Problem statement: Reproduce exactly, and only, the lines running from the start of the entries below to the line containing "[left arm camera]".

Stored items from a collection:
--- START ---

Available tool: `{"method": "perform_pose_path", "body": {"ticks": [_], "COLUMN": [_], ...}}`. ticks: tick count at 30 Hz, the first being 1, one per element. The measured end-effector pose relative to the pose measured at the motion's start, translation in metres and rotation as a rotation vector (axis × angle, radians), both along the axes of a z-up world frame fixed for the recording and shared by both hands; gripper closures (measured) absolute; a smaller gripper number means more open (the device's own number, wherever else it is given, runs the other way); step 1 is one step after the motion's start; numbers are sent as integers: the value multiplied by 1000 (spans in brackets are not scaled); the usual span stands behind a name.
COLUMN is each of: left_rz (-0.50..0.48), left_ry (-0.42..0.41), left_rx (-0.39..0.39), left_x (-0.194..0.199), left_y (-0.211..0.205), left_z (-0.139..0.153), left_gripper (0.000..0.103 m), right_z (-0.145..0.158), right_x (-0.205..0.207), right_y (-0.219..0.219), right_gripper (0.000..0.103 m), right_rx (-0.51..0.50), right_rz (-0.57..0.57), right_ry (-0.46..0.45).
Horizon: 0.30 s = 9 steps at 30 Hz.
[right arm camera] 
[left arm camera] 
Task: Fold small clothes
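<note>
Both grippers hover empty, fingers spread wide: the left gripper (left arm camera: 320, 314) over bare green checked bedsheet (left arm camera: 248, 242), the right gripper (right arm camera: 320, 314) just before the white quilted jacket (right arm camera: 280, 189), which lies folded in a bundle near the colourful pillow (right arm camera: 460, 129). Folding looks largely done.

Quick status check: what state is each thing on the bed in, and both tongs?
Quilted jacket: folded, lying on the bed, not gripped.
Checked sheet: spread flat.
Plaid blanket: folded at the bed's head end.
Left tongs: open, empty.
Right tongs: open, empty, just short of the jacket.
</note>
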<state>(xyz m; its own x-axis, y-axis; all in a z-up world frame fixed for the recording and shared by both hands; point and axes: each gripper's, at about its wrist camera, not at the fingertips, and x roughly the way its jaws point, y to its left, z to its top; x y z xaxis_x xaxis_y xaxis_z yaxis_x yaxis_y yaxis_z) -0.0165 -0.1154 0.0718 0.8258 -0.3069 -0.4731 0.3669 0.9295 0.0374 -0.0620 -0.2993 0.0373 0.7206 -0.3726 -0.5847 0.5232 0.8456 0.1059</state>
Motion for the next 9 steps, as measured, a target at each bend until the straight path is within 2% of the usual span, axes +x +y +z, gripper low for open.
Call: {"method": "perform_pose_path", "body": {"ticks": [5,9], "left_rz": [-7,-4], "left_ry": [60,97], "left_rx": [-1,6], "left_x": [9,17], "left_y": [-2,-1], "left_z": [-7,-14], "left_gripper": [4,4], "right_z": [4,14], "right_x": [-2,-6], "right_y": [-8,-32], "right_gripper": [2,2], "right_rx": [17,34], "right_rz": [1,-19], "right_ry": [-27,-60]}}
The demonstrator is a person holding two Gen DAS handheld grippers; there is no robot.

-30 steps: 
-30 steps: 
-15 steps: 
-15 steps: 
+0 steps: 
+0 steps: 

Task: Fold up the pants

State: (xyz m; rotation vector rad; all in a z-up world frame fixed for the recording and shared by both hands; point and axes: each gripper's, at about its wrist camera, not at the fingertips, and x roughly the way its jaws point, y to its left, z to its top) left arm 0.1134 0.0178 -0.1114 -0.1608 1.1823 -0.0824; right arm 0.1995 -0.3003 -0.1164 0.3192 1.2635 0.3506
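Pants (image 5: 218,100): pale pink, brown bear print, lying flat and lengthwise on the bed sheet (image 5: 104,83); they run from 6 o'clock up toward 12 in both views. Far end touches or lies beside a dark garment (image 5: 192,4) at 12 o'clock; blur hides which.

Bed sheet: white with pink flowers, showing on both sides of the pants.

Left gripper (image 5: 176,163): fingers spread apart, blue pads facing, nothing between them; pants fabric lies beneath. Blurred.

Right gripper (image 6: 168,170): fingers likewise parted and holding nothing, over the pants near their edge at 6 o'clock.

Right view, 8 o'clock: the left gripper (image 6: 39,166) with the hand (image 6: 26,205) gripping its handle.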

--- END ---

Your solution:
Available tool: `{"method": "perform_pose_path", "body": {"ticks": [_], "COLUMN": [_], ...}}`. ticks: tick count at 30 Hz, the first being 1, one per element. The measured end-effector pose relative to the pose measured at the motion's start, translation in metres and rotation as a rotation vector (axis × angle, radians), both along the axes of a z-up world frame fixed for the recording and shared by both hands; gripper closures (measured) absolute; a smaller gripper number means more open (the device's own number, wherever else it is given, runs the other way); step 1 is one step after the motion's start; numbers are sent as integers: the value multiplied by 1000 (spans in brackets are not scaled); the usual span stands behind a name.
COLUMN is each of: left_rz (-0.50..0.48), left_ry (-0.42..0.41), left_rx (-0.39..0.39), left_x (-0.194..0.199), left_y (-0.211..0.205), left_z (-0.139..0.153), left_gripper (0.000..0.103 m), right_z (-0.145..0.158), right_x (-0.205..0.207), right_y (-0.219..0.219), right_gripper (0.000..0.103 m), right_rx (-0.51..0.50), right_rz (-0.57..0.57), right_ry (-0.46..0.45).
Horizon: 0.30 s = 9 steps at 30 Hz.
[right arm camera] 
[left arm camera] 

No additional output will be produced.